Headquartered in Nowshera, Khyber-Pakhtunkhwa in Pakistan, the corps is commanded by its director-general, Major-General Zafar Marwat as of 2023.[2]
Overview
The Pakistan Army's armored corps was commissioned as an administrative corps from the partition of the former British Indian Army's Armoured Corps– there were six regiments that formed the basis of the Armoured Corps.: 156 [5][6]
During the early years, the British Army officers played a crucial role in running the military operations from the Nowshera Cantonment which remains till this day Armoured Corps' headquarter.: 83 [7] Until 1956, the training and field manuals were based on British Army but later adopted U.S. Army's field manual and training, which is continue to be practiced by armoured corps' training school.[8] The School of Armor and Mechanized Warfare trains cadets and officers to be a part of the Armored Corps at the Nowshera Cantonment.[9] The Armored Corps is commanded by the director-general who is usually at two-star active duty rank, Major-General, working directly under the Chief of the General Staff at the Army GHQ in Rawalpindi.[8]

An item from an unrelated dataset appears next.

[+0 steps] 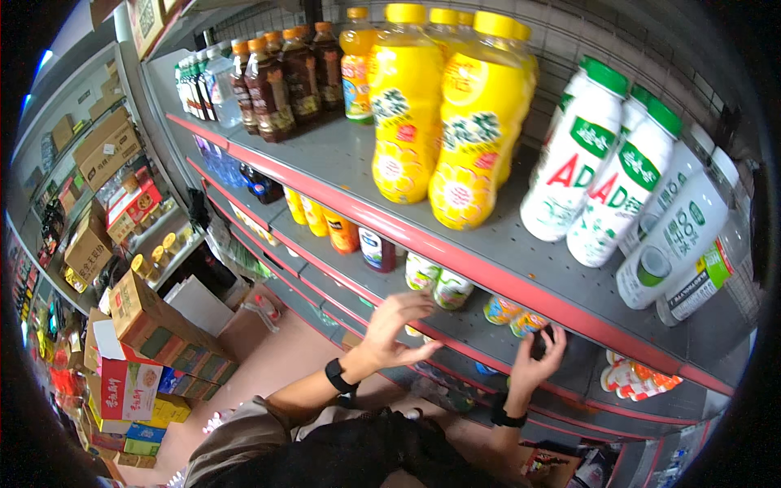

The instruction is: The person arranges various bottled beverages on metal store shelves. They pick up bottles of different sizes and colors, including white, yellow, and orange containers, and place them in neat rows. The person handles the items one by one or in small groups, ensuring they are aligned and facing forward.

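My left hand (399, 332), with a black wristband, reaches over the edge of the second shelf, fingers spread, just below some green-and-white bottles (453, 289). To its right my right hand (538, 357), also with a dark wristband, has curved fingers close to small colorful bottles (527, 322); nothing shows in its grasp. On the top shelf (341, 165) above the hands are large yellow drink bottles (467, 134), white bottles with green caps (622, 183) and clear-capped coconut-water bottles (671, 229). Dark brown drink bottles (271, 91) stand farther left on that shelf.
Red-edged shelves run diagonally across the view. Small red-and-white bottles (637, 377) lie on the lower shelf at right. Cardboard boxes (161, 323) are stacked on the floor at left, beside another stocked shelf unit (131, 79). A wire mesh backs the top shelf.
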`<move>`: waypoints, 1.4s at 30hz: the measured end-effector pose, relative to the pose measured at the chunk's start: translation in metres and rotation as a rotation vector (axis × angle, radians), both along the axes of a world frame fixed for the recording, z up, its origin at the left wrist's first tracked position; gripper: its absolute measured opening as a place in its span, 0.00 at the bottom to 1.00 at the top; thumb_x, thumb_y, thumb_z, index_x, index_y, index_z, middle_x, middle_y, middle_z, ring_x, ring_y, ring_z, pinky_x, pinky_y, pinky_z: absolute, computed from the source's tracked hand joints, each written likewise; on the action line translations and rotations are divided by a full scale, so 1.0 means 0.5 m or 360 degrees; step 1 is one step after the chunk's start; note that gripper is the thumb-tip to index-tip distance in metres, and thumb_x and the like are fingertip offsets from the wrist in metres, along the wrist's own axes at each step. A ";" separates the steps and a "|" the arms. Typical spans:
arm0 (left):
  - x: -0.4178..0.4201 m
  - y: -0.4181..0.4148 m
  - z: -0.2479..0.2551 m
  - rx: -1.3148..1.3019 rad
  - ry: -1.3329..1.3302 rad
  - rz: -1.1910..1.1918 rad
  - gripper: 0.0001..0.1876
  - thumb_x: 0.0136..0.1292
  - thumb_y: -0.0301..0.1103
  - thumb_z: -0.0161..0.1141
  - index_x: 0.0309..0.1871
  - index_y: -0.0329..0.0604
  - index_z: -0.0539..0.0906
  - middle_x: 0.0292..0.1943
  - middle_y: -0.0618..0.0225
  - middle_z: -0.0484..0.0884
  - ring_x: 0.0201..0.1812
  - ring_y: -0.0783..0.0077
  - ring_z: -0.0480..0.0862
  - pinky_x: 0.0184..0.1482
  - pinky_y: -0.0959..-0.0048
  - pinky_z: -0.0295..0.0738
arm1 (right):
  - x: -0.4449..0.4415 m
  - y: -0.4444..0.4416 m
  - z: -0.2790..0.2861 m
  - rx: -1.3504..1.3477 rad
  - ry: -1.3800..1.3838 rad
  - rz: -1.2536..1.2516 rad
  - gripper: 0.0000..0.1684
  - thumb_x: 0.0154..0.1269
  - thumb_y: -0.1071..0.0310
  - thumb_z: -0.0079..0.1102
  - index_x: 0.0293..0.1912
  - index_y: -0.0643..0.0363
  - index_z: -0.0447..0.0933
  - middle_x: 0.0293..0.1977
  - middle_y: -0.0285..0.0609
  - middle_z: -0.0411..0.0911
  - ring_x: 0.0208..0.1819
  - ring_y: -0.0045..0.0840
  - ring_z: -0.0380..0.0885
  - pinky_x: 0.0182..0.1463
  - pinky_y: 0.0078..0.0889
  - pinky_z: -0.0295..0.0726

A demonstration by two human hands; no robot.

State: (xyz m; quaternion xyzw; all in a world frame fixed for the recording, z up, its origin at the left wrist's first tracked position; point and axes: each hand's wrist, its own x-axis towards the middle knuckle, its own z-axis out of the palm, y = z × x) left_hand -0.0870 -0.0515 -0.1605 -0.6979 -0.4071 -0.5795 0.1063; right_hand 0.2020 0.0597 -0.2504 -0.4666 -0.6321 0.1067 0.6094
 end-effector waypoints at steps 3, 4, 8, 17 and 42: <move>-0.148 -0.028 0.073 0.0360 0.0146 0.0389 0.29 0.59 0.48 0.78 0.52 0.33 0.82 0.54 0.47 0.85 0.59 0.47 0.86 0.60 0.52 0.82 | -0.007 -0.006 -0.013 -0.0011 0.0462 -0.0066 0.20 0.72 0.83 0.60 0.61 0.68 0.76 0.57 0.49 0.82 0.55 0.30 0.83 0.58 0.31 0.83; -0.191 -0.035 0.101 0.0443 0.0125 0.0556 0.31 0.60 0.51 0.75 0.54 0.32 0.82 0.56 0.44 0.84 0.61 0.45 0.85 0.62 0.50 0.80 | -0.013 -0.013 -0.013 0.0045 0.0648 -0.0158 0.15 0.73 0.83 0.58 0.57 0.67 0.77 0.52 0.46 0.82 0.52 0.29 0.82 0.57 0.31 0.82; -0.366 -0.050 0.189 0.0472 0.0026 0.0843 0.38 0.64 0.54 0.68 0.66 0.29 0.80 0.70 0.39 0.75 0.73 0.43 0.75 0.74 0.48 0.69 | -0.096 -0.094 0.028 0.0185 0.0841 -0.0380 0.08 0.75 0.81 0.55 0.51 0.64 0.77 0.45 0.42 0.81 0.47 0.26 0.81 0.51 0.28 0.82; -0.489 0.005 0.219 0.0148 0.0173 0.0551 0.33 0.59 0.49 0.70 0.65 0.40 0.80 0.65 0.54 0.80 0.72 0.47 0.75 0.82 0.40 0.53 | -0.464 -0.298 0.270 0.0605 0.0117 0.0249 0.09 0.74 0.69 0.66 0.45 0.63 0.76 0.46 0.48 0.78 0.42 0.27 0.80 0.47 0.28 0.82; -0.559 -0.024 0.213 0.0147 0.0090 0.0132 0.34 0.64 0.43 0.68 0.71 0.36 0.76 0.69 0.49 0.76 0.75 0.46 0.72 0.83 0.44 0.54 | -0.935 0.075 0.771 0.0040 -0.0566 -0.0692 0.61 0.47 0.31 0.82 0.76 0.46 0.70 0.77 0.70 0.51 0.79 0.69 0.52 0.72 0.78 0.66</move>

The Armoured Corps only has an administrative control over its combat strike brigades and such brigade teams are employed in numbers of strike maneuver corps to defend the national borders of Pakistan from the foreign threats.[10][11][12][13]
Until 2001, the armoured corps was focused towards opposing Indian advances in the east but later stationed its interests in western border to prevent foreign threats coming from Afghanistan.[14]
^The President's Body Guard was formed at independence from the Governor General's Bodyguard, which was raised in 1773 under the name of Governor's Troop of Mughals at that time. In 1956 its name was changed to President's Bodyguard from when Pakistan became a republic. It is the senior-most armoured regiment of Pakistan Army.
^25th Cavalry (Frontier Force) stopped the Indian Army armoured thrust during the Battle of Chawinda in 1965. The regiment was given the sobriquet " Men of Steel" by the then Army Chief of Staff.